#### EXERCISE AIM
When you reach the line with "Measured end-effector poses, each" in the listing below, transcribe it and each line after it up to and including the line with "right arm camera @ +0", exactly and with nothing else.
.....
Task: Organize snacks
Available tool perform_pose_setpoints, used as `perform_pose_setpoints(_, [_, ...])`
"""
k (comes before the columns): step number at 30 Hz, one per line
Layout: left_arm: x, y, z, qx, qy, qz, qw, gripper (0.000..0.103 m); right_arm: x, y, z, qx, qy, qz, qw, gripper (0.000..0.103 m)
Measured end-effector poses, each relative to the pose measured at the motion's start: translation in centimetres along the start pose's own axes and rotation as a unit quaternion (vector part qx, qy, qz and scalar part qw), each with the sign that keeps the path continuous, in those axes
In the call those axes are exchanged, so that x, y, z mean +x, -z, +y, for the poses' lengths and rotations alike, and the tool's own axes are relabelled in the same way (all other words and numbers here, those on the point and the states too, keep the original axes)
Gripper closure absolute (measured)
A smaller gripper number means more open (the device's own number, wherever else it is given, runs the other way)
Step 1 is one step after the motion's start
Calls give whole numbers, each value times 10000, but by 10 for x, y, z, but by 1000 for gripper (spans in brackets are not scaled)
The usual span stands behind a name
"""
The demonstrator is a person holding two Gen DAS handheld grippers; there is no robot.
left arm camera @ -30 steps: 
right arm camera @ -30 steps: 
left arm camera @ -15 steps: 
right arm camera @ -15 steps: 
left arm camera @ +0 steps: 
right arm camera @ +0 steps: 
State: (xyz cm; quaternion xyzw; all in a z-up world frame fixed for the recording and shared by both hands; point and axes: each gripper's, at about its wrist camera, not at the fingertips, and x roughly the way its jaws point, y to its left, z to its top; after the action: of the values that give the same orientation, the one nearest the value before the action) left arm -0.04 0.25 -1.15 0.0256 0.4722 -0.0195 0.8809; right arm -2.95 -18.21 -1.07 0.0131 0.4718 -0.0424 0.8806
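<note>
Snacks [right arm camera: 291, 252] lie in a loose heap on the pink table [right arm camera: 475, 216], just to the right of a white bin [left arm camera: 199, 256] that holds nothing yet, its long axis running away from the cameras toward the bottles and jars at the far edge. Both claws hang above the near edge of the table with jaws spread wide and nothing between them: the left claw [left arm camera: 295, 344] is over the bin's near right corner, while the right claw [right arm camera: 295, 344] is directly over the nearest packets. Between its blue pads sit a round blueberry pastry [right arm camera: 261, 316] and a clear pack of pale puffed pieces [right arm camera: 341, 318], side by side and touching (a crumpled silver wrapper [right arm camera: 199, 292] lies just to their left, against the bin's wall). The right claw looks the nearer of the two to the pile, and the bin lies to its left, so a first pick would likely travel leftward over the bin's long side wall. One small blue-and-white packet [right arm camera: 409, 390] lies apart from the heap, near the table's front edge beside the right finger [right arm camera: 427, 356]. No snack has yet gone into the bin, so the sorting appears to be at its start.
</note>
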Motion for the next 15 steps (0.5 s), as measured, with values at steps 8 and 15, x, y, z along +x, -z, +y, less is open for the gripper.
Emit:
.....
#### OUTPUT OF THE EXERCISE
Measured end-effector poses, each relative to the pose measured at the motion's start: translation in centimetres along the start pose's own axes and rotation as a unit quaternion (vector part qx, qy, qz and scalar part qw), each with the sign that keeps the path continuous, in those axes
In the call those axes are exchanged, so that x, y, z mean +x, -z, +y, for the poses' lengths and rotations alike, and the tool's own axes are relabelled in the same way (all other words and numbers here, those on the point and the states too, keep the original axes)
Gripper closure absolute (measured)
A smaller gripper number means more open (the device's own number, wherever else it is given, runs the other way)
Step 1 is one step after the motion's start
Calls give whole numbers, each value times 10000, but by 10 for x, y, z, but by 1000 for gripper (spans in brackets are not scaled)
The usual span stands behind a name
"""
The demonstrator is a person holding two Gen DAS handheld grippers; there is no robot.
left arm camera @ -30 steps: 
right arm camera @ -30 steps: 
left arm camera @ -15 steps: 
right arm camera @ -15 steps: 
left arm camera @ +0 steps: 
right arm camera @ +0 steps: 

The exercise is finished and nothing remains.